WHAT IS NEEDED:
Count the lines in the entries that contain "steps". Say the number and nothing more.

INFORMATION GIVEN:
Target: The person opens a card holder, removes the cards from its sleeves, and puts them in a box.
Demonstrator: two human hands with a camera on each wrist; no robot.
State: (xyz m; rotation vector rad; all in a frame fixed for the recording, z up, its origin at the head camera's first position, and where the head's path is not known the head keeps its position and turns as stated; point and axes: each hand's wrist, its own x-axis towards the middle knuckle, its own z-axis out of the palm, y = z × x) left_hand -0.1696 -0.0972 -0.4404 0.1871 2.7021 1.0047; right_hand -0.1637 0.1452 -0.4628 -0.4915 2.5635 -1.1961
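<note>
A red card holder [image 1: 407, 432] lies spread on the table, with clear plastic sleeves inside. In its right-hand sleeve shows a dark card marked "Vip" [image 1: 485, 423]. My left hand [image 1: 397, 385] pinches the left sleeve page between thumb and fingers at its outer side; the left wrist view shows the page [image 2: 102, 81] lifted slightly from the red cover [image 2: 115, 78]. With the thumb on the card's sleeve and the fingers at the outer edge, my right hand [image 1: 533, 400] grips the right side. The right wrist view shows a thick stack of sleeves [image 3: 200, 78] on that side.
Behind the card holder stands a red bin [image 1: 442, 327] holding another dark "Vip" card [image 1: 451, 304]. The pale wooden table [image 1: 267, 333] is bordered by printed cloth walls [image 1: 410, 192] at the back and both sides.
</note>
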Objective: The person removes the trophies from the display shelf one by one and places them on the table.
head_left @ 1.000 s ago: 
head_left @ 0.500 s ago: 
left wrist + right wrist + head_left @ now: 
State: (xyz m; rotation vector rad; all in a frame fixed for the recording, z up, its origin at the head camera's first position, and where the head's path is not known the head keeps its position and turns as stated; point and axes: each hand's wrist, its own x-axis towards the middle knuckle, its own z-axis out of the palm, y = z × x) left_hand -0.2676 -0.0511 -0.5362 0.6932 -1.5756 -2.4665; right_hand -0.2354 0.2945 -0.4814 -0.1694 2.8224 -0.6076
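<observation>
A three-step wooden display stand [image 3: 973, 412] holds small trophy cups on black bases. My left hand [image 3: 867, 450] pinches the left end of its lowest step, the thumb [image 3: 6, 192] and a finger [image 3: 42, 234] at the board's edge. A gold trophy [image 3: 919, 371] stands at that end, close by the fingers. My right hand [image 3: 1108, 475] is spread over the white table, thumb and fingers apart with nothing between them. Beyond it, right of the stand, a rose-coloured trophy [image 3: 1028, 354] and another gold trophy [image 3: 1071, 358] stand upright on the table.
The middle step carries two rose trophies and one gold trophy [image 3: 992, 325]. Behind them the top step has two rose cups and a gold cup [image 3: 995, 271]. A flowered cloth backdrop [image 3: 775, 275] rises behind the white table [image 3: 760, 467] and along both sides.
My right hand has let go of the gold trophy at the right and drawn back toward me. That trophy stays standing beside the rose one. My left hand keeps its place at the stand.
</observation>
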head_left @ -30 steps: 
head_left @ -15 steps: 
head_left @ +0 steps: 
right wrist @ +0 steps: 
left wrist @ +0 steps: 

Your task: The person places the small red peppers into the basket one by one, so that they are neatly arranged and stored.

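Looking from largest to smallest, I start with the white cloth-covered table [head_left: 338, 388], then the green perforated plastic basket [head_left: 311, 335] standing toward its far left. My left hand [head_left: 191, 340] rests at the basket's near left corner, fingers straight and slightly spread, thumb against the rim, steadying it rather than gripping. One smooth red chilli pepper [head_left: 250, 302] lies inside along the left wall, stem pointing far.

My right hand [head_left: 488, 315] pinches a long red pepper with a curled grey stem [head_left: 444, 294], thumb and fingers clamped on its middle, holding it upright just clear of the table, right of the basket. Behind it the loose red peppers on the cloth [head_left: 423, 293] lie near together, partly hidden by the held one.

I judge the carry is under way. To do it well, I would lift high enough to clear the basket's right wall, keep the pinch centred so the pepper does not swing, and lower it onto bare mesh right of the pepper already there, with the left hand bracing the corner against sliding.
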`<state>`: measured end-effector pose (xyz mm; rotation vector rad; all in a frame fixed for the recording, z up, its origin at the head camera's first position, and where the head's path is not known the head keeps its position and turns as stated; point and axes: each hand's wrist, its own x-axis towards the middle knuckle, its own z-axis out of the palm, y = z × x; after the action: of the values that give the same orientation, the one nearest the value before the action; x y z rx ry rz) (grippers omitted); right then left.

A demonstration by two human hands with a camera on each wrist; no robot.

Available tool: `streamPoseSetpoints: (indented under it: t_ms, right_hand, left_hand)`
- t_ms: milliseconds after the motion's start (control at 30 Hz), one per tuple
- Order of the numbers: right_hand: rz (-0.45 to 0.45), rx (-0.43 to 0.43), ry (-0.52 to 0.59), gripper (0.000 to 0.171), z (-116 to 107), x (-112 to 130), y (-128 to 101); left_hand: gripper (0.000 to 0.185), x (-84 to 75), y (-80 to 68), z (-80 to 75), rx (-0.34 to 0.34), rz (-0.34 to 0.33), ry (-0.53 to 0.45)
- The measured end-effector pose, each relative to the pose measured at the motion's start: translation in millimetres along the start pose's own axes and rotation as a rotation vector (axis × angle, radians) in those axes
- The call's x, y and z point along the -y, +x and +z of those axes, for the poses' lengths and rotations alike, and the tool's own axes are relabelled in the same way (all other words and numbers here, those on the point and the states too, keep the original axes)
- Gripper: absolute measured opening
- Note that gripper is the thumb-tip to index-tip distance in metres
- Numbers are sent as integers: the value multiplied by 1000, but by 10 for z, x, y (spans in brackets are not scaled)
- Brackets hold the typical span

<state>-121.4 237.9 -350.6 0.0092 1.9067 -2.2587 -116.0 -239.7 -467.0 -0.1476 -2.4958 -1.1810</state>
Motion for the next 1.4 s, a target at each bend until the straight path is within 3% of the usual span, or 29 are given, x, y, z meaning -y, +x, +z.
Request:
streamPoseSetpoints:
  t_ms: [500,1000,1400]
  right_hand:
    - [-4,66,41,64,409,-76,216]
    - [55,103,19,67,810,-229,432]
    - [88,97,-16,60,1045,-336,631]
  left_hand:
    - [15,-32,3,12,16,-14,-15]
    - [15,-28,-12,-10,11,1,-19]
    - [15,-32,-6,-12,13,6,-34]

EXPECTED ANSWER:
5